Directions:
The expected output is exactly the lines below, starting at the line with "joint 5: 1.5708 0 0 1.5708" and ending at the line with "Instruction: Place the", both included; no other line belongs in it.

[Stored data]
☆ ☆ ☆ ☆ ☆ ☆ ☆
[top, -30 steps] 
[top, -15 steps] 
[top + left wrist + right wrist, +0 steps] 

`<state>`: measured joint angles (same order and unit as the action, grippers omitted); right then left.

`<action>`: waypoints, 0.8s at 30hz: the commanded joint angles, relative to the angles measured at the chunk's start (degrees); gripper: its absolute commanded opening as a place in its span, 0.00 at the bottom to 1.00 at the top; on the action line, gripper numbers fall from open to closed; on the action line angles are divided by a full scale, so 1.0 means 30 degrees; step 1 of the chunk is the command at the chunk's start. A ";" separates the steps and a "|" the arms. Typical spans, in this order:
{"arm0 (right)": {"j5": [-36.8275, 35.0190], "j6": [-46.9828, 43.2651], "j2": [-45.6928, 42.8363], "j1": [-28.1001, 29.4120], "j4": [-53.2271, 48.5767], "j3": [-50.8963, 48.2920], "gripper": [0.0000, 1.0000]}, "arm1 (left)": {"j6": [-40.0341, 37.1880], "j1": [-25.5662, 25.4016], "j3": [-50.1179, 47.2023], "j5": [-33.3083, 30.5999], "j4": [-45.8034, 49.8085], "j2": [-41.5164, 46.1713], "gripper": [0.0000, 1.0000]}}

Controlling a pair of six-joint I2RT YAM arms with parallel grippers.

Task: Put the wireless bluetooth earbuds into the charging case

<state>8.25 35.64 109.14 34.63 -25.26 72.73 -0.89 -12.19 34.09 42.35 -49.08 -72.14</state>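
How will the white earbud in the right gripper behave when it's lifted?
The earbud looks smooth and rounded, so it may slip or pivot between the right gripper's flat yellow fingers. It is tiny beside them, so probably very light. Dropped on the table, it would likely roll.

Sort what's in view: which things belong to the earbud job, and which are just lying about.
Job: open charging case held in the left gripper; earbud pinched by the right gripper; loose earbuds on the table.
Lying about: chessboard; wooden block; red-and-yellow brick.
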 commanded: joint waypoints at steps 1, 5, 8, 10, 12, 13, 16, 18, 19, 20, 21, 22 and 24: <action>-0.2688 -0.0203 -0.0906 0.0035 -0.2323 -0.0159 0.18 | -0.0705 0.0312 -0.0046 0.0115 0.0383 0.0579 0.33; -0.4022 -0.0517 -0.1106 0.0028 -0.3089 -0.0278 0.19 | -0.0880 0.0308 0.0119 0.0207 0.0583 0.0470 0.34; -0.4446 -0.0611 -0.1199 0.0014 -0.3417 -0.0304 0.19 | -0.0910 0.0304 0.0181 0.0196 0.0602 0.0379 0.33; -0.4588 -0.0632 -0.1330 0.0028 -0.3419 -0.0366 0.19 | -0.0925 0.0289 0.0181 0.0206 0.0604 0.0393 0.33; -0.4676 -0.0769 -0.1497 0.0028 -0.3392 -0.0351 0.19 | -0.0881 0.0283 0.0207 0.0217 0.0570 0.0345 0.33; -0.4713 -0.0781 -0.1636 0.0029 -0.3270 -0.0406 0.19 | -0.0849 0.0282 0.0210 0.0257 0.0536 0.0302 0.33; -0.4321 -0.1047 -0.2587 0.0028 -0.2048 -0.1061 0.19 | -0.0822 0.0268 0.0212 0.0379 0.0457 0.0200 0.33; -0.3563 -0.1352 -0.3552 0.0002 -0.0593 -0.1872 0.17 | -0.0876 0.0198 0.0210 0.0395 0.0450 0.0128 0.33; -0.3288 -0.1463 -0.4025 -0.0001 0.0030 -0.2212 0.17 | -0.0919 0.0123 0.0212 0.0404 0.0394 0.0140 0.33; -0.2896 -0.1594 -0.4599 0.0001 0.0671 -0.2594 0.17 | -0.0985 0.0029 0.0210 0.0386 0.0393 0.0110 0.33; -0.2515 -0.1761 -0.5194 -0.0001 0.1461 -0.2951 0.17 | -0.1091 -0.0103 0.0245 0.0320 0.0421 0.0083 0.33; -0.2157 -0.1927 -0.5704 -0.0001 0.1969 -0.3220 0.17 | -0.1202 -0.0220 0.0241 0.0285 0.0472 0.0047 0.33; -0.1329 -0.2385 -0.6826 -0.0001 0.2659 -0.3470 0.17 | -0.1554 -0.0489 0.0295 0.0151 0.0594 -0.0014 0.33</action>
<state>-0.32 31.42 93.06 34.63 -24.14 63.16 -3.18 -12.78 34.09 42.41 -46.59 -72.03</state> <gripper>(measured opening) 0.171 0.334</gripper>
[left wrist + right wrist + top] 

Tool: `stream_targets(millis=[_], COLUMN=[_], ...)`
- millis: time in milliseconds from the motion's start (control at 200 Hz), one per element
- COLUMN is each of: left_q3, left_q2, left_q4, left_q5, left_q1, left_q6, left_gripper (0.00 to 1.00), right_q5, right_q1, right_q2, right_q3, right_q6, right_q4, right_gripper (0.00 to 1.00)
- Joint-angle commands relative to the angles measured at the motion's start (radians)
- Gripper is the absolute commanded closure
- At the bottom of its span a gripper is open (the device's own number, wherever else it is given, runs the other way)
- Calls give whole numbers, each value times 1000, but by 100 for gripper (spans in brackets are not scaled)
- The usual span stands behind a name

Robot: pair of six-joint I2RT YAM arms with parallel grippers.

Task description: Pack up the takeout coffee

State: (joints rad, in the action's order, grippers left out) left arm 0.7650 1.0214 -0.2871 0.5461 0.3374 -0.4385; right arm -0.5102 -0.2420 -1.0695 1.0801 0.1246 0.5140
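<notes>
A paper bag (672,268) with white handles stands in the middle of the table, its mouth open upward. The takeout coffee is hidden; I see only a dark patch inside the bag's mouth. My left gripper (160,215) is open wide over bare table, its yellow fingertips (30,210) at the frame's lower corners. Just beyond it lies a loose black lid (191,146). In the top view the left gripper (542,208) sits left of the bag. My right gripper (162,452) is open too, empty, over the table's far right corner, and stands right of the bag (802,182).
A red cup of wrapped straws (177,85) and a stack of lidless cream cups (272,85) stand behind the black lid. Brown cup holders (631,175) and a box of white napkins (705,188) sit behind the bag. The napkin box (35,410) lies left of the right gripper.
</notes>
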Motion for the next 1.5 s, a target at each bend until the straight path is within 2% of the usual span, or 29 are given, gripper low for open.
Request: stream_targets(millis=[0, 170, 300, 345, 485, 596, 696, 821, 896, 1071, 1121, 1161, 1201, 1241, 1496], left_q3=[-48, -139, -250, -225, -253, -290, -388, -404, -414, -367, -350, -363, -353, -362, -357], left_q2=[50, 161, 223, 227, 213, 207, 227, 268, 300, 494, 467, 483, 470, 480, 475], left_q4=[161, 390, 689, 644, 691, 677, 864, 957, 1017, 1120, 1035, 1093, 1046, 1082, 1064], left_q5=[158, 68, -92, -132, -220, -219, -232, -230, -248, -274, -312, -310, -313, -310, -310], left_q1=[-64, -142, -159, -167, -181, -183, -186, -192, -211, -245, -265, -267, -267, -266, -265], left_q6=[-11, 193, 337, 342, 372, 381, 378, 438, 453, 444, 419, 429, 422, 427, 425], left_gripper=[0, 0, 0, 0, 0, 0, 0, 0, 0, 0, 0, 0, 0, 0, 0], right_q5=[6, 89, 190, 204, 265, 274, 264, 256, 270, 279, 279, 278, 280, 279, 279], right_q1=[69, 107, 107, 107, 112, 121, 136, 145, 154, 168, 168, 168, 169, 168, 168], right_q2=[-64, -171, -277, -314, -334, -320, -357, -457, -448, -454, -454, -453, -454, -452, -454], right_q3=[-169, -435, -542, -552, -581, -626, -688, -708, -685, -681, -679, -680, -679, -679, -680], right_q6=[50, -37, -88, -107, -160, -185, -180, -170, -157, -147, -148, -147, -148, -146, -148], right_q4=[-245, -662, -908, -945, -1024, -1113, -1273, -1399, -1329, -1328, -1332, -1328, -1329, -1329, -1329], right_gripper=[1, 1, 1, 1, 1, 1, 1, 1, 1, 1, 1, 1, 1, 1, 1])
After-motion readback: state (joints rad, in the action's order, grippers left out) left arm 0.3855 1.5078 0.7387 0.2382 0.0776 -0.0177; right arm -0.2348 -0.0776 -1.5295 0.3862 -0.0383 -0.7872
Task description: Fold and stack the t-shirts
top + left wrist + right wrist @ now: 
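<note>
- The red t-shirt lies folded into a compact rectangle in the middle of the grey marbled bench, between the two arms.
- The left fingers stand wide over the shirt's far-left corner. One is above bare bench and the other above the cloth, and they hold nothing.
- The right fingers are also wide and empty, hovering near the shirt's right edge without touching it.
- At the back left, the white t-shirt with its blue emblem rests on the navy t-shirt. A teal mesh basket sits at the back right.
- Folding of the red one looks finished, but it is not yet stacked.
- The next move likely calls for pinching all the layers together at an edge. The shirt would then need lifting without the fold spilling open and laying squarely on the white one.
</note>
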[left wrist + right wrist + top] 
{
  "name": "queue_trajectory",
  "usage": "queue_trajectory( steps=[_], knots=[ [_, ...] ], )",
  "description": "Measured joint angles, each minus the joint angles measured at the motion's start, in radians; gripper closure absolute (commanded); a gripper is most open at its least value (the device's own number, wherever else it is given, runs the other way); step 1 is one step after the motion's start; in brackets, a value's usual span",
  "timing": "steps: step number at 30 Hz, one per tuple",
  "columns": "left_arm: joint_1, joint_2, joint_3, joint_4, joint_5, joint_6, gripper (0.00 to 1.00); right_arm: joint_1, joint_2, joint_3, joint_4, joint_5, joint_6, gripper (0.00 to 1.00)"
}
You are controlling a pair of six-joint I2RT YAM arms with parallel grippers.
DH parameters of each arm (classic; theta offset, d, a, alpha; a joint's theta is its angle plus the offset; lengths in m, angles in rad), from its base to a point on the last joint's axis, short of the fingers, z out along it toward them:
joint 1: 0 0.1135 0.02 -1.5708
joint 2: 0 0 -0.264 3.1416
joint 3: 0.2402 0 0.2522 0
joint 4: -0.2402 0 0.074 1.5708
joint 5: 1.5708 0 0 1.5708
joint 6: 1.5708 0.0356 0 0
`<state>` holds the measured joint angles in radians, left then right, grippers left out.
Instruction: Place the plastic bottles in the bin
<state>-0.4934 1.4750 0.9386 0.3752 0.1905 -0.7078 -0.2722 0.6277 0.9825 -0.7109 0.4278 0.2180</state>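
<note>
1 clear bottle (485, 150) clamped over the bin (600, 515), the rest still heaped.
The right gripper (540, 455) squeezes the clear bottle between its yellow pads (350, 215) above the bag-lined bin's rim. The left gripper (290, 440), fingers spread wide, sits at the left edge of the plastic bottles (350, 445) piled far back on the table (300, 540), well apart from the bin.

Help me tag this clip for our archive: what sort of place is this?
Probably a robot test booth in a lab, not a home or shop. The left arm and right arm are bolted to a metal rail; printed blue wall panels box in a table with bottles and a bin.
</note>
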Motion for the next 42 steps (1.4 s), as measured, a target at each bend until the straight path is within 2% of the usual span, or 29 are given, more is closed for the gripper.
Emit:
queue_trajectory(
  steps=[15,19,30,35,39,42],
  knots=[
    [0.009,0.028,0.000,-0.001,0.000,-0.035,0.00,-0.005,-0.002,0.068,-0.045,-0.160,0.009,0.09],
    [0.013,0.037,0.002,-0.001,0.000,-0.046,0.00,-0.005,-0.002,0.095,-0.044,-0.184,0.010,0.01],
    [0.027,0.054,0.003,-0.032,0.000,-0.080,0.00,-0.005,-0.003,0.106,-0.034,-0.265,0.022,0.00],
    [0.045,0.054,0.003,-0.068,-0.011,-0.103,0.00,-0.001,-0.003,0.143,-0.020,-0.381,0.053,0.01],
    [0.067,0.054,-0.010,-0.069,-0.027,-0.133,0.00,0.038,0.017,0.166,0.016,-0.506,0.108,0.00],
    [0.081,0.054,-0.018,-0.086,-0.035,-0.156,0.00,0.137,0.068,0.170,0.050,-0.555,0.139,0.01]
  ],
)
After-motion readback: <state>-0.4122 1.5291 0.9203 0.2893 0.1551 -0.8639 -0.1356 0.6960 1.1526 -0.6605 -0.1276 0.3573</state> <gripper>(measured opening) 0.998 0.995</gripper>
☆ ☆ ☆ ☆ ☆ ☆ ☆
Exercise answer:
joint 5: 1.5708 0 0 1.5708
joint 6: 1.5708 0.0356 0 0
`<state>` holds the measured joint angles in radians, left then right, grippers left out.
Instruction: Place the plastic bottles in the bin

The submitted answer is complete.